* _Work task_:
Set down the lines that begin at the top of the records and end with the line containing "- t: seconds", and drop every picture.

* _Data provided_:
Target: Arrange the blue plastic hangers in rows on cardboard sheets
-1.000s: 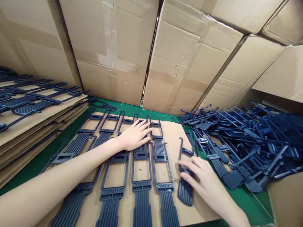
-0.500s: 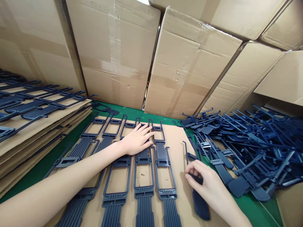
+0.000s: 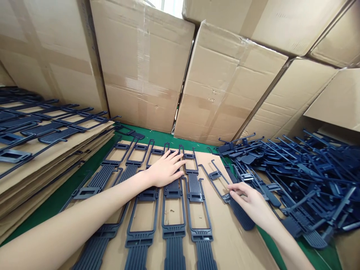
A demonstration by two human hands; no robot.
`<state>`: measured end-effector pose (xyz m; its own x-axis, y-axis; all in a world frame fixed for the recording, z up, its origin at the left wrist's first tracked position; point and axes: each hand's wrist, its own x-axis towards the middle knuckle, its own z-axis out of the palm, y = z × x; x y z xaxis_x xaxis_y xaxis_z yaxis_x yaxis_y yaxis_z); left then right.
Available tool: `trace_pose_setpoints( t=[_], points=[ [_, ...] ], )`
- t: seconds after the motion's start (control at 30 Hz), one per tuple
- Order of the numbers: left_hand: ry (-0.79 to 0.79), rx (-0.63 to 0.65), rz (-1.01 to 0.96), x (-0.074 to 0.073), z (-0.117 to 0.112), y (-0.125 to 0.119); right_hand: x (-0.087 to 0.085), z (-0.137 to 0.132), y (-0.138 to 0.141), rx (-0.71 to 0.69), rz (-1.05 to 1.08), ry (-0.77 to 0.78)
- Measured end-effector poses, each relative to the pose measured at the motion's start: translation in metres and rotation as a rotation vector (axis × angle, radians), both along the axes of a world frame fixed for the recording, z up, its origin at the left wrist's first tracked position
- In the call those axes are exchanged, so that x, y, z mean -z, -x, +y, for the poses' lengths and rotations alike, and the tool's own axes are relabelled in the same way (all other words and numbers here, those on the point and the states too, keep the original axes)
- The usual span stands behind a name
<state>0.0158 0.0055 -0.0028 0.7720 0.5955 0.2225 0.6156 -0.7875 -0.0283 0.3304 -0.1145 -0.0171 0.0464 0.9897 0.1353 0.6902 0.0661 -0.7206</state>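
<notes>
Large taped cardboard boxes [image 3: 146,71] stand like a wall behind a green work surface [image 3: 160,138], with a bright gap at the top between two of them. On the green lies a cardboard sheet [image 3: 222,243] bearing dark blue plastic parts [image 3: 174,247] in neat rows, each with a ribbed pad and an open wire-like frame ending in small hooks. The left hand [image 3: 167,169] is palm down over the far row, fingers spread and closed on nothing; the forearm crosses above the parts at the left. The right hand [image 3: 251,202] pinches a single part [image 3: 242,217] between thumb and fingertips, near the place where its frame meets its pad. That part is over the right side of the sheet, just beside the rightmost laid-out column, and it sits askew — frame pointing away and to the left, pad toward the right edge. Whether it touches the cardboard I cannot tell. Beyond the right hand is a tangled heap [image 3: 306,180] of similar parts, heaped every which way. At the left rises a stack of cardboard sheets [image 3: 92,130] — more parts lie across its top, and some ends poke out between the layers.
</notes>
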Motion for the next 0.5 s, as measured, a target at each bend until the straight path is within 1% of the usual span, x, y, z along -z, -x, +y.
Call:
trace_pose_setpoints(
  t=[0.07,0.23,0.33,0.4,0.5],
  points=[
    [0.001,-0.001,-0.006,0.001,0.000,0.000,-0.003,0.010,0.000,-0.019,-0.152,0.022],
    [0.019,0.001,-0.029,0.003,0.002,0.001,-0.018,0.036,0.004,-0.024,-0.539,-0.040],
    [0.022,0.007,-0.021,0.003,0.003,0.001,-0.023,0.050,0.010,0.004,-0.715,-0.030],
    [0.028,0.006,-0.011,0.002,0.002,0.001,-0.022,0.057,0.015,0.046,-0.748,-0.031],
    [0.036,0.002,0.008,-0.001,0.001,0.001,-0.014,0.063,0.020,0.084,-0.683,-0.048]
  ],
)
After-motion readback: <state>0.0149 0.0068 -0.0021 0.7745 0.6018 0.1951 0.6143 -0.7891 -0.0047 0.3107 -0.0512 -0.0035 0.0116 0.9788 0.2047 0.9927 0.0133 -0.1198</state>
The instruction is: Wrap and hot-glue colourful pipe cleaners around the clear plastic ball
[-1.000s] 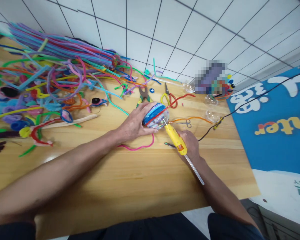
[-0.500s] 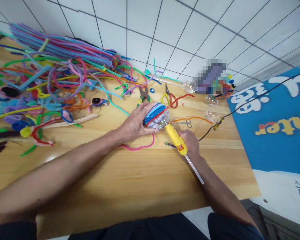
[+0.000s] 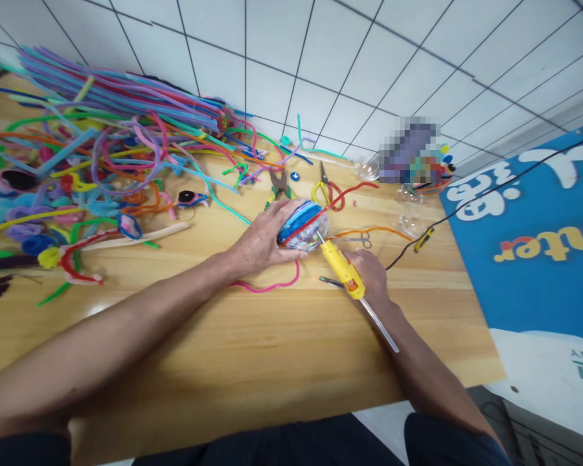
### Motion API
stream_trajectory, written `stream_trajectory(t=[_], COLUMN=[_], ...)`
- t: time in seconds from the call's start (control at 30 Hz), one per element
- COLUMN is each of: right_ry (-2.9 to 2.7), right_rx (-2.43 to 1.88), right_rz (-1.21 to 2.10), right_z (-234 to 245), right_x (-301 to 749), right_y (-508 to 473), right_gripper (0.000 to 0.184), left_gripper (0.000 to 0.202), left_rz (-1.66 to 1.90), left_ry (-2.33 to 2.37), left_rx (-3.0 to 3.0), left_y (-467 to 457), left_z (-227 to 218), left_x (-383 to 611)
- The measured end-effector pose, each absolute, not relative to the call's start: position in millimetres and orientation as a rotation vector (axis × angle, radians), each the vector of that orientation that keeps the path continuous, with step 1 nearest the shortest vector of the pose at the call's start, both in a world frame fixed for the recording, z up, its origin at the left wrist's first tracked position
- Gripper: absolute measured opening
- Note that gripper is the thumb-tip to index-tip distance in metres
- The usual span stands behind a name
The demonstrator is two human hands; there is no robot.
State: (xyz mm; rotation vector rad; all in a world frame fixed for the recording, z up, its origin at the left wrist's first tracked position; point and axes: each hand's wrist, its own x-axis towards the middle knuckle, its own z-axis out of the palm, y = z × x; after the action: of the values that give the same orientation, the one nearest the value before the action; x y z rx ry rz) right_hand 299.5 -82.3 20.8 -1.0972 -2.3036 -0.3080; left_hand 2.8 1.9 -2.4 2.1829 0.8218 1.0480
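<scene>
My left hand (image 3: 262, 243) is closed around the left side of a clear ball (image 3: 301, 226) wrapped partly in blue, white and red pipe cleaners. A red pipe cleaner (image 3: 352, 193) runs off the ball to the upper right. My right hand (image 3: 369, 272) grips a yellow hot glue gun (image 3: 340, 262), its metal nozzle at the ball's right side. A clear glue stick (image 3: 379, 323) sticks out of the gun's rear. Below the ball curves a pink pipe cleaner (image 3: 272, 287). The gun partly covers a dark pen-like tool (image 3: 330, 281).
Pliers (image 3: 280, 184), scissors (image 3: 328, 191) and small metal scissors (image 3: 364, 239) lie beyond my hands. A heap of pipe cleaners (image 3: 126, 155) covers the left side. Clear half-shells (image 3: 412, 224) and a yellow cutter (image 3: 424, 239) lie right, near a black cord (image 3: 486, 194).
Both hands, the ball and the glue gun hold almost the same position. At the right, the black cord has shifted slightly off the yellow cutter.
</scene>
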Motion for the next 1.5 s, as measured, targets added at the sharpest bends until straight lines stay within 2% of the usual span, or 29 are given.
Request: stream_trajectory(t=[0.13, 0.3, 0.5, 0.73, 0.83, 1.0, 1.07, 1.13, 1.33, 1.5], right_ry=[-2.353, -2.343, -2.226, -2.244, -2.246, -2.303, -2.339, -2.356, -2.248, -2.272], right_rx=[-1.074, -1.155, -1.295, -1.312, -1.309, -1.214, -1.168, -1.156, -1.257, -1.294], right_rz=[-0.333, -0.265, 0.005, -0.012, -0.044, -0.209, -0.265, -0.271, -0.085, -0.145], right_z=[28, 27, 19, 16, 16, 24, 29, 31, 24, 22], right_x=[304, 306, 301, 302, 300, 299, 300, 301, 297, 295], right_y=[-81, -83, -92, -93, -93, -90, -88, -88, -95, -96], right_gripper=[0.055, 0.059, 0.031, 0.027, 0.031, 0.056, 0.059, 0.056, 0.031, 0.041], left_gripper=[0.099, 0.100, 0.097, 0.099, 0.099, 0.098, 0.098, 0.098, 0.097, 0.099], left_rz=[1.040, 1.038, 1.036, 1.027, 1.024, 1.028, 1.030, 1.036, 1.046, 1.040], left_ry=[0.804, 0.793, 0.816, 0.833, 0.841, 0.835, 0.829, 0.820, 0.820, 0.840], left_rx=[2.169, 2.171, 2.190, 2.167, 2.163, 2.162, 2.164, 2.168, 2.167, 2.156], left_y=[3, 4, 2, 2, 1, 2, 2, 2, 2, 2], left_z=[-2, -2, -1, 0, 0, 0, 0, 0, -1, -1], left_x=[2, 1, 3, 3, 3, 4, 4, 3, 4, 4])
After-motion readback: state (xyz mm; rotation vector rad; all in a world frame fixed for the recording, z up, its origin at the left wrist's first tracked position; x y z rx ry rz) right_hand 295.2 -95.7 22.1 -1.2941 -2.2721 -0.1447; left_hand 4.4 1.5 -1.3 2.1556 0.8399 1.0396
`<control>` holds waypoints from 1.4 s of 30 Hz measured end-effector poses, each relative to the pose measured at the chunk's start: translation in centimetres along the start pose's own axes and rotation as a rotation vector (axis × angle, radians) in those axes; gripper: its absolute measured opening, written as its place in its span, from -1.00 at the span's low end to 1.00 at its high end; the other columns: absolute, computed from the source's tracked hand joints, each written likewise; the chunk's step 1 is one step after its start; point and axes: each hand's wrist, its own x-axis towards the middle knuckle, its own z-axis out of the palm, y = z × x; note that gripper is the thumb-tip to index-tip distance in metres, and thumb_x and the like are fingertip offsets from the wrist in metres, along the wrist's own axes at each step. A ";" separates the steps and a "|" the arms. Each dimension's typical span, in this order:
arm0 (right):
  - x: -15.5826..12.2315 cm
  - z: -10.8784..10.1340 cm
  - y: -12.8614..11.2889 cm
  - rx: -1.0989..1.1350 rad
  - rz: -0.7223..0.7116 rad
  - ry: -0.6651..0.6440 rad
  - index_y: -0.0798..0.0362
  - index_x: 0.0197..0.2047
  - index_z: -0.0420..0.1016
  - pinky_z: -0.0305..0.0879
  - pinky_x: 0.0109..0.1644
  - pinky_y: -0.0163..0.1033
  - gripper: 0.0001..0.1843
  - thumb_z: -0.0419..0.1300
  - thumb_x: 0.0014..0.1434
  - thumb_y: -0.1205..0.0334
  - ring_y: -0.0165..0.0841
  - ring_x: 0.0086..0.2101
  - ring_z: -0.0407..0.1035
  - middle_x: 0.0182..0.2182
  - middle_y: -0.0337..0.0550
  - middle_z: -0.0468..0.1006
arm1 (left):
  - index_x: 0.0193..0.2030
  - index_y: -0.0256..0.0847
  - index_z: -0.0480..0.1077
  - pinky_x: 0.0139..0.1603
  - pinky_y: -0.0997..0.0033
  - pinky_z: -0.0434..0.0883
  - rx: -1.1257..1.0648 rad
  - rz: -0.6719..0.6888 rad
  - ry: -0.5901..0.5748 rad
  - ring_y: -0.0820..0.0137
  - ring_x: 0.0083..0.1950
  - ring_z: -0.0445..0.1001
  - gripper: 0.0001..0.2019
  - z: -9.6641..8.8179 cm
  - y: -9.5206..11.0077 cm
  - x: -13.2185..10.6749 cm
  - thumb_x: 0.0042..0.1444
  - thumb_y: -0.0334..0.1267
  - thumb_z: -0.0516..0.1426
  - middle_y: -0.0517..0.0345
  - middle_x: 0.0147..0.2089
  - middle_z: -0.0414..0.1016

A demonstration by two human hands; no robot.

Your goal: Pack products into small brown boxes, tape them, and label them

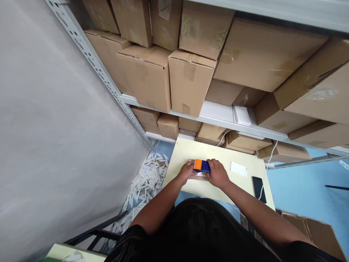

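Both of my hands meet over the near middle of a pale yellow table (188, 149). Between them is a small orange and dark blue object (202, 166) whose exact kind I cannot make out. My right hand (217, 173) is closed on its blue end. At the orange end, my left hand (187, 171) has its fingers curled, gripping the edge of a flat brown box (198, 178) that lies under the object. A bit of white shows on the box below the object. My fingertips are partly hidden.
Right of my hands lie a white card (239, 169) and a black phone (259, 189) crossed by a white cable (268, 163). Shelves of cardboard boxes (191, 82) rise behind the table. White paper strips (145, 180) cover the floor at left, beside a grey wall (68, 127).
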 end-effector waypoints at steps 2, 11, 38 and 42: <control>-0.1 -0.1 0.1 -0.014 -0.007 -0.011 0.13 0.23 0.32 0.25 0.07 0.00 -0.42 0.21 0.14 0.24 -0.03 -0.08 0.30 -0.04 0.11 0.45 | 0.00 -0.22 0.44 0.01 0.18 0.59 0.015 0.017 0.006 0.22 -0.03 0.63 -0.61 0.0 -0.1 -0.1 0.25 0.06 0.17 -0.07 0.03 0.60; -0.2 -0.4 0.5 -0.113 -0.107 -0.178 0.08 0.38 0.23 0.21 0.11 -0.02 -0.28 0.23 0.19 0.13 -0.03 -0.02 0.31 0.03 0.11 0.45 | -0.13 -0.19 0.40 -0.49 0.35 0.53 0.263 0.100 0.125 0.34 -0.51 0.55 -0.63 -0.4 -1.0 -0.8 0.31 0.11 0.06 0.15 -0.46 0.53; -0.5 -2.3 1.4 -0.255 -0.075 -0.296 0.12 0.34 0.24 0.16 0.05 -0.05 -0.33 0.23 0.21 0.10 -0.04 -0.03 0.31 0.05 0.14 0.45 | 0.48 -0.30 0.11 0.52 0.06 0.06 1.222 0.752 0.153 0.18 0.58 -0.04 -0.44 -4.3 -2.5 -0.5 0.37 -0.25 -0.11 -0.10 0.53 0.10; -0.2 -2.3 1.5 -0.247 -0.061 -0.307 0.12 0.36 0.22 0.18 0.03 -0.05 -0.31 0.22 0.21 0.10 -0.03 -0.04 0.32 0.06 0.17 0.45 | 0.52 -0.39 0.00 0.53 -0.06 0.00 1.485 0.860 0.098 0.07 0.60 -0.16 -0.36 -2.7 -3.6 -0.7 0.38 -0.14 -0.07 -0.17 0.57 -0.04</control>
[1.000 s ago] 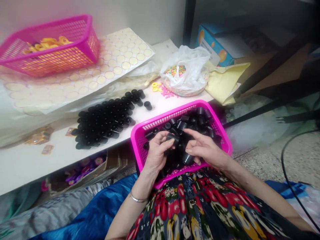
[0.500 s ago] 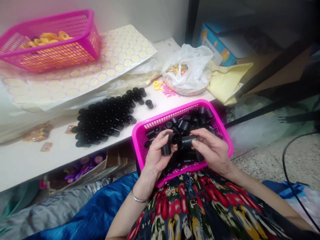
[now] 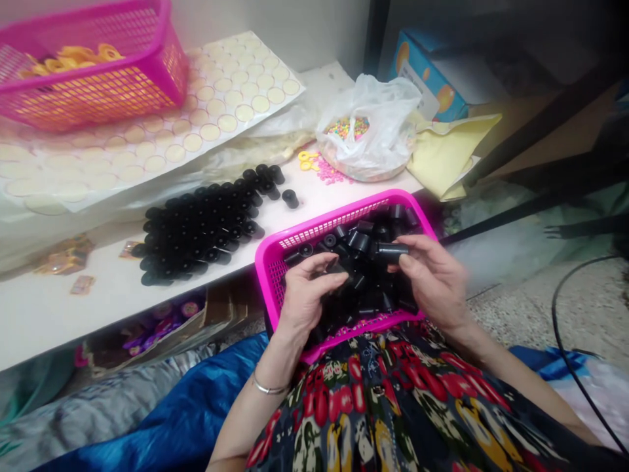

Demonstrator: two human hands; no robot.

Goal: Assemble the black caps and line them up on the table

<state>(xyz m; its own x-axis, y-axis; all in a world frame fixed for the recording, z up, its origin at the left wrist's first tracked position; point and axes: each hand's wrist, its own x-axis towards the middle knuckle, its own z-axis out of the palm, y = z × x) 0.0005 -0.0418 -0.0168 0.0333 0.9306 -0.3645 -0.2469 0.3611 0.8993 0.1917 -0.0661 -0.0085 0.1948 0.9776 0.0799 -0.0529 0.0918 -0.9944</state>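
Observation:
My right hand (image 3: pixel 437 278) pinches a short black plastic tube (image 3: pixel 392 250) between thumb and fingers, holding it nearly level over the pink basket (image 3: pixel 264 288). To its left, my left hand (image 3: pixel 309 288) is curled, with a blurred black plastic piece (image 3: pixel 337 267) between thumb and forefinger. The two hands are apart. Beneath them, many loose black tubes (image 3: pixel 360 240) fill the basket, some lying down and some showing round ends. The basket rests at my lap, against the table edge.
On the white table (image 3: pixel 105 321) stands a tight block of black tubes (image 3: pixel 196 229), with one separate tube (image 3: pixel 289 198). Behind are a sheet of round stickers (image 3: pixel 226 122), a pink basket of yellow parts (image 3: pixel 118 88), a plastic bag of colourful bits (image 3: pixel 366 137) and a blue box (image 3: pixel 427 82).
My hands have drawn apart, the right moving right and up with its tube. An upright tube seen in my left hand earlier no longer shows there. The view has shifted slightly.

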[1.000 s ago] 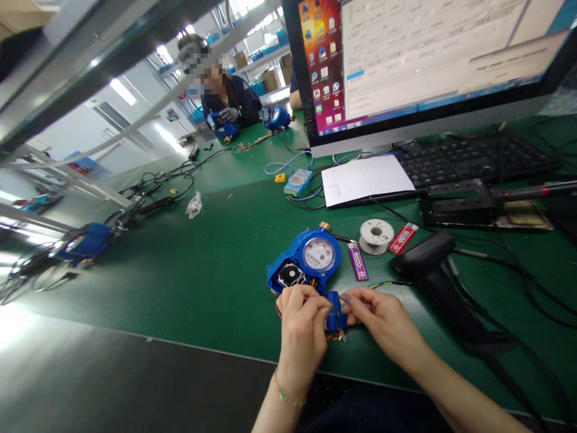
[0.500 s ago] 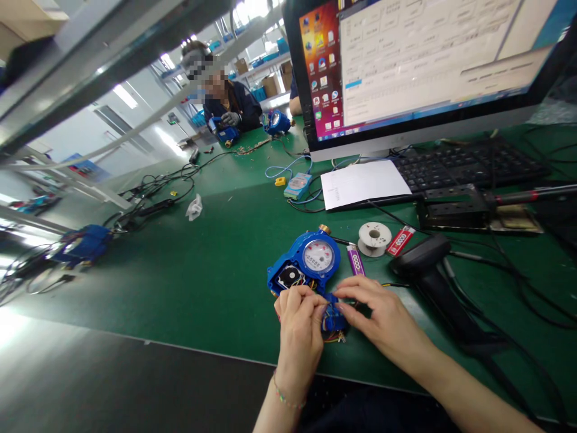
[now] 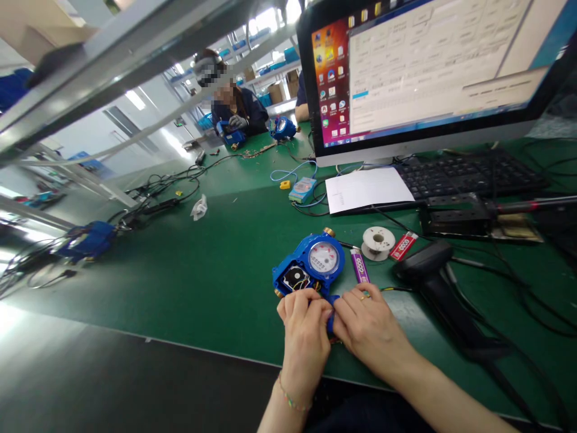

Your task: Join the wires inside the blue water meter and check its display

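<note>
Left hand: fingers are bending inward, nearly closed, and gripping the left side of a small blue part. Right hand: fingers are curling closed and gripping the same part from the right. Blue meter, one: lying on the near part of the table, just beyond both hands, its dial facing up and its compartment showing open. Hard to make out: fingers are covering most of the small part and the compartment's near edge; whether any wire is sitting between the fingertips, cannot tell. Both forearms: running off the near edge of view.
</note>
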Available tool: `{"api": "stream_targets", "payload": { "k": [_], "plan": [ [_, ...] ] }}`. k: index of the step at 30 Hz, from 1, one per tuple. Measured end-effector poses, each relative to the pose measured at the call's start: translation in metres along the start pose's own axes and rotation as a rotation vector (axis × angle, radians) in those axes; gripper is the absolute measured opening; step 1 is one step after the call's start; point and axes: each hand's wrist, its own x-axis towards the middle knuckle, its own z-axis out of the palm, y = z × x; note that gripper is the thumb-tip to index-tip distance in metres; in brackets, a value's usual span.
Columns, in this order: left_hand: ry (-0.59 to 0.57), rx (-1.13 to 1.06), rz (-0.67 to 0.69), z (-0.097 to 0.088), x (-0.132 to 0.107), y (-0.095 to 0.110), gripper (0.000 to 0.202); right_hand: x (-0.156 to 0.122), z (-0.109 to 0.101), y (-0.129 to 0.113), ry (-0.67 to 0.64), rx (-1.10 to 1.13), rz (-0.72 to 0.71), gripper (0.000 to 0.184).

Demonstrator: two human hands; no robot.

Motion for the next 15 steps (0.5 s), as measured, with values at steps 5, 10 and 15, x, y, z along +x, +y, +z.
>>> {"api": "stream_targets", "payload": {
  "k": [5, 10, 15],
  "plan": [
    [0.001, 0.069, 0.037, -0.004, 0.000, 0.001, 0.017, -0.005, 0.013, 0.002, -0.040, 0.019, -0.021, 0.026],
    [-0.037, 0.055, 0.036, -0.017, 0.007, 0.001, 0.016, -0.011, 0.005, 0.009, -0.085, 0.335, 0.064, 0.028],
    [0.056, 0.048, -0.002, -0.045, 0.030, -0.021, 0.012, -0.010, -0.019, 0.024, -0.015, 0.593, 0.400, 0.025]
  ]
}}
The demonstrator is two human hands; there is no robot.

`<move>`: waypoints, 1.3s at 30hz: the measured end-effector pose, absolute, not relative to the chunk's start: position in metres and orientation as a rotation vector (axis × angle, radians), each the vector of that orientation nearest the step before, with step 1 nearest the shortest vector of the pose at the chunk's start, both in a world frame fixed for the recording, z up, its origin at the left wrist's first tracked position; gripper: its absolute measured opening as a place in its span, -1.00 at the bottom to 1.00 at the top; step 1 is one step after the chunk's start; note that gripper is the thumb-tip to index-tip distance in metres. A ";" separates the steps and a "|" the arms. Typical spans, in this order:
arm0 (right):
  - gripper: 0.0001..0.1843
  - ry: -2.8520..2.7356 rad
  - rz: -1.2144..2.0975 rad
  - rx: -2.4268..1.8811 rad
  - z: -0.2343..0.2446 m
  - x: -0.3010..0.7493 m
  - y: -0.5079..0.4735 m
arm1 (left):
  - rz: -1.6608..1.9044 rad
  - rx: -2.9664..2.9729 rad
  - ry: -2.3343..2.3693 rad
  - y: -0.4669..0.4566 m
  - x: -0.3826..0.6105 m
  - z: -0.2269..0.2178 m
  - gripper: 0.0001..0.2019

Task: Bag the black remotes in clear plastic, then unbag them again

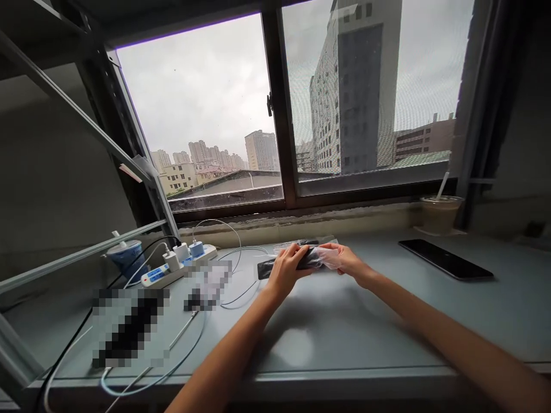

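Above the middle of the table, my left hand (284, 268) is wrapped round a long, flat black object (266, 269) whose exact kind I cannot make out. Clear plastic wrapping (326, 258) covers its right end. The fingers of my right hand (348, 260) pinch this plastic at that end. Just behind my hands lies another dark item in clear plastic (307, 243), partly hidden by my fingers.
On the left stand a power strip (155, 277) with several plugs and a blue cup (129, 258). White cables (185, 330) loop across the table there. To the right lies a black tablet-like device (445, 259), with a drink cup and straw (441, 212) behind it.
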State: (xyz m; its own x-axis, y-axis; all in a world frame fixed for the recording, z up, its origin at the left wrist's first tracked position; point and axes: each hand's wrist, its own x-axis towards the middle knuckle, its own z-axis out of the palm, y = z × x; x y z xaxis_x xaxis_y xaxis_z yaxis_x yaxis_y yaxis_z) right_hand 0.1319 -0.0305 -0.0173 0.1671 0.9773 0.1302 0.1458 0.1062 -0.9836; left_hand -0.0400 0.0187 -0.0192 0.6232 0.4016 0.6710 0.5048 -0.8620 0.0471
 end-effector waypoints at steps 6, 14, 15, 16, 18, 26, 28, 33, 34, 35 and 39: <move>-0.57 -1.264 0.782 -1.260 -0.018 0.123 -0.030 | -0.993 -2.719 -0.760 0.014 -0.037 -0.019 -0.55; -0.67 -1.298 0.747 -1.194 -0.015 0.121 -0.029 | -1.014 -2.670 -0.792 0.011 -0.034 -0.020 -0.49; -0.68 -1.298 0.736 -1.183 -0.014 0.122 -0.029 | -1.010 -2.658 -0.819 0.010 -0.032 -0.020 -0.48; -0.68 -1.295 0.727 -1.175 -0.013 0.124 -0.029 | -1.003 -2.644 -0.848 0.009 -0.031 -0.020 -0.46; -0.67 -1.261 0.726 -1.190 -0.011 0.126 -0.029 | -0.969 -2.626 -0.899 0.008 -0.028 -0.021 -0.44; -0.71 -0.972 0.709 -1.187 0.001 0.133 -0.035 | -0.819 -2.684 -1.034 0.010 -0.028 -0.023 -0.47; -0.72 -0.886 0.717 -1.165 0.004 0.134 -0.037 | -0.782 -2.707 -1.040 0.010 -0.028 -0.024 -0.47; -0.76 -0.791 0.695 -1.093 0.005 0.137 -0.038 | -0.678 -2.817 -0.968 0.006 -0.024 -0.025 -0.47; -0.76 -0.787 0.696 -1.088 0.005 0.136 -0.037 | -0.662 -2.846 -0.943 0.005 -0.024 -0.026 -0.47; -0.76 -0.787 0.706 -1.085 0.004 0.135 -0.037 | -0.648 -2.872 -0.920 0.005 -0.023 -0.027 -0.47; -0.75 -0.822 0.812 -1.068 0.000 0.128 -0.037 | -0.610 -2.911 -0.847 0.005 -0.021 -0.029 -0.49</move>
State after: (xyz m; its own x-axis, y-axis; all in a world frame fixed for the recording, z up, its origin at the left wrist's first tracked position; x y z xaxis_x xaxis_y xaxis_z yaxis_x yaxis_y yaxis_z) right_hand 0.1277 -0.0368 -0.0001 0.4596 0.8715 0.1712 -0.1606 0.2711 -0.9491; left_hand -0.0213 0.0050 -0.0294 0.7724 0.5055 0.3846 0.5249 -0.8490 0.0617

* _Response to this exercise_:
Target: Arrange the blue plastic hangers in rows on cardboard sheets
-1.000s: 
-0.500s: 
+0.000s: 
A demonstration by two human hands; no robot.
`<state>`: measured end-effector pose (xyz m; its own x-axis, y-axis; all in a world frame fixed for the recording, z up, its origin at the left wrist's first tracked position; point and axes: each hand's wrist, its own x-axis towards the middle knuckle, its own z-axis out of the palm, y = z × x; x y z xaxis_x xaxis_y xaxis_z yaxis_x yaxis_y yaxis_z); left then right.
Available tool: `trace_pose_setpoints( t=[_], points=[ [_, ...] ], )`
- t: seconds after the motion's start (control at 30 Hz), one per tuple

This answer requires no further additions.